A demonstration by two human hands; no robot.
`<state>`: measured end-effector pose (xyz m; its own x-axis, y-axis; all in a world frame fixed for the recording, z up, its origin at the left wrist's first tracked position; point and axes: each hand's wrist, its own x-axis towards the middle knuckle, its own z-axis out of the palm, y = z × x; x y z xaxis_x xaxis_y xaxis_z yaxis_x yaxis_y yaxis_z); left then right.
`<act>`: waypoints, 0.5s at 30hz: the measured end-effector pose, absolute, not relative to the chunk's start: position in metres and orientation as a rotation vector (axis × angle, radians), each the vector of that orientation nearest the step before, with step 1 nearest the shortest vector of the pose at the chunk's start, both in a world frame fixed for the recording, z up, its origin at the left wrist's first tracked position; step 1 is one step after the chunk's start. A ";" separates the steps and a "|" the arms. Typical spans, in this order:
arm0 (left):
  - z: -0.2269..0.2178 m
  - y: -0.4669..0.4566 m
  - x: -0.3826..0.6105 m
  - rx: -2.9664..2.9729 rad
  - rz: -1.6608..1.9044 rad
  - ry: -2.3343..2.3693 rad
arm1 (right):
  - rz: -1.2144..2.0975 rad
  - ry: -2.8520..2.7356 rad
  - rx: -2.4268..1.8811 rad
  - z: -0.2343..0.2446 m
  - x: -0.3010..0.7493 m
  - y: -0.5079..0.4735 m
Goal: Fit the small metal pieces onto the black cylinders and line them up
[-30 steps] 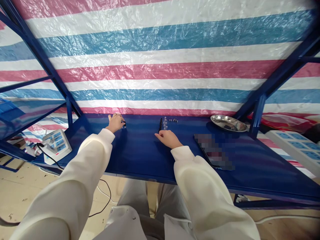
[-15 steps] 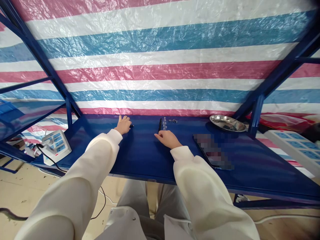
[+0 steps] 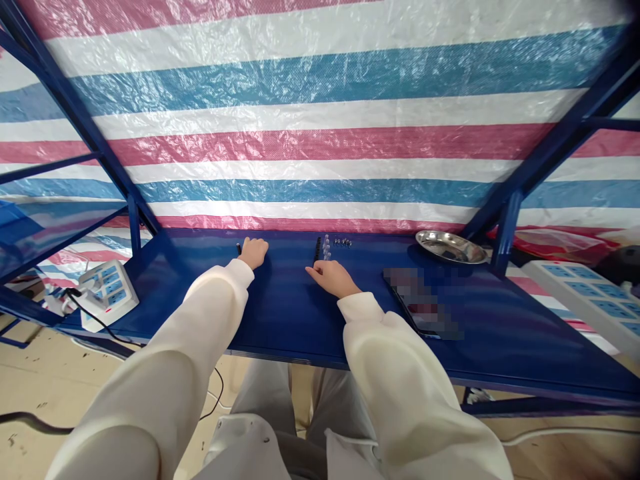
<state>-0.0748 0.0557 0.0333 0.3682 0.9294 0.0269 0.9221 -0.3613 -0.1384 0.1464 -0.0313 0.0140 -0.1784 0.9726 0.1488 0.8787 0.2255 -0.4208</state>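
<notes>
My left hand [image 3: 254, 252] rests at the back of the blue table with its fingers curled closed; whatever is under them is hidden. Just left of it stands a small black piece [image 3: 239, 249]. My right hand [image 3: 334, 277] lies on the table nearer the middle, fingers folded in and thumb side to the left. Anything inside it cannot be made out. Right behind this hand runs a row of small black pieces [image 3: 317, 249]. Beside that is a row of small clear pieces [image 3: 327, 245], and further right a short line of small shiny metal pieces [image 3: 343, 242].
A round steel dish [image 3: 450, 247] sits at the back right, with a phone [image 3: 417, 303] in front of it, partly blurred. Power strips stand left [image 3: 111, 293] and right [image 3: 585, 293]. Blue frame posts slope up on both sides before a striped tarp [image 3: 320, 143].
My left hand has shifted slightly right and turned. A black piece shows on its left side now, where before one showed on its right. My right hand stays by the rows.
</notes>
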 end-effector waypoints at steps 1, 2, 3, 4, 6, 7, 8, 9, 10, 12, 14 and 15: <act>0.032 0.055 -0.075 -2.492 0.036 -1.707 | 0.338 -2.122 -1.707 0.014 0.146 -0.031; 0.031 0.054 -0.074 -2.503 -0.042 -1.725 | 0.338 -2.119 -1.701 0.013 0.146 -0.031; 0.029 0.052 -0.074 -2.520 -0.150 -1.751 | 0.340 -2.117 -1.692 0.012 0.145 -0.030; 0.027 0.050 -0.073 -2.543 -0.289 -1.786 | 0.346 -2.114 -1.679 0.011 0.145 -0.030; 0.024 0.044 -0.070 -2.587 -0.640 -1.889 | 0.372 -2.104 -1.640 0.010 0.143 -0.030; 0.021 0.040 -0.067 -2.600 -0.844 -1.943 | 0.391 -2.093 -1.618 0.010 0.142 -0.030; 0.019 0.037 -0.064 -2.605 -1.055 -1.986 | 0.415 -2.077 -1.596 0.010 0.141 -0.030; 0.016 0.033 -0.060 -2.602 -1.268 -2.006 | 0.440 -2.054 -1.576 0.010 0.140 -0.031; 0.013 0.028 -0.055 -2.593 -1.473 -1.998 | 0.467 -2.030 -1.558 0.009 0.139 -0.031; 0.007 0.020 -0.046 -2.583 -1.831 -1.927 | 0.522 -1.983 -1.525 0.008 0.138 -0.031; 0.002 0.011 -0.038 -2.613 -2.104 -1.862 | 0.565 -1.951 -1.503 0.006 0.138 -0.030; 0.000 0.007 -0.035 -2.650 -2.211 -1.839 | 0.578 -1.939 -1.497 0.005 0.138 -0.029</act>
<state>-0.0349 0.0071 0.0003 0.0705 0.9408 0.3315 0.1547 -0.3386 0.9281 0.1377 -0.0294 0.0046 -0.1707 0.9642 0.2028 0.6958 0.2637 -0.6681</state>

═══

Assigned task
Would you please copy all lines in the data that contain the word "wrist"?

Task solution
`<state>`: measured end-effector pose (xyz m; its own x-axis, y-axis; all in a world frame fixed for the recording, z up, its origin at the left wrist's first tracked position; point and axes: each hand's wrist, its own x-axis towards the middle knuckle, its own z-axis out of the palm, y = z × x; x y z xaxis_x xaxis_y xaxis_z yaxis_x yaxis_y yaxis_z); left then right.
`<act>`: waypoints, 0.5s at 30hz: the measured end-effector pose, absolute, not relative to the chunk's start: position in metres and orientation as a rotation vector (axis × angle, radians), each the vector of that orientation nearest the step before, with step 1 nearest the shortest vector of the pose at the chunk's start, both in a world frame fixed for the recording, z up, its origin at the left wrist's first tracked position; step 1 is one step after the chunk's start. A ";" separates the steps and a "|" the arms. Typical spans, in this order:

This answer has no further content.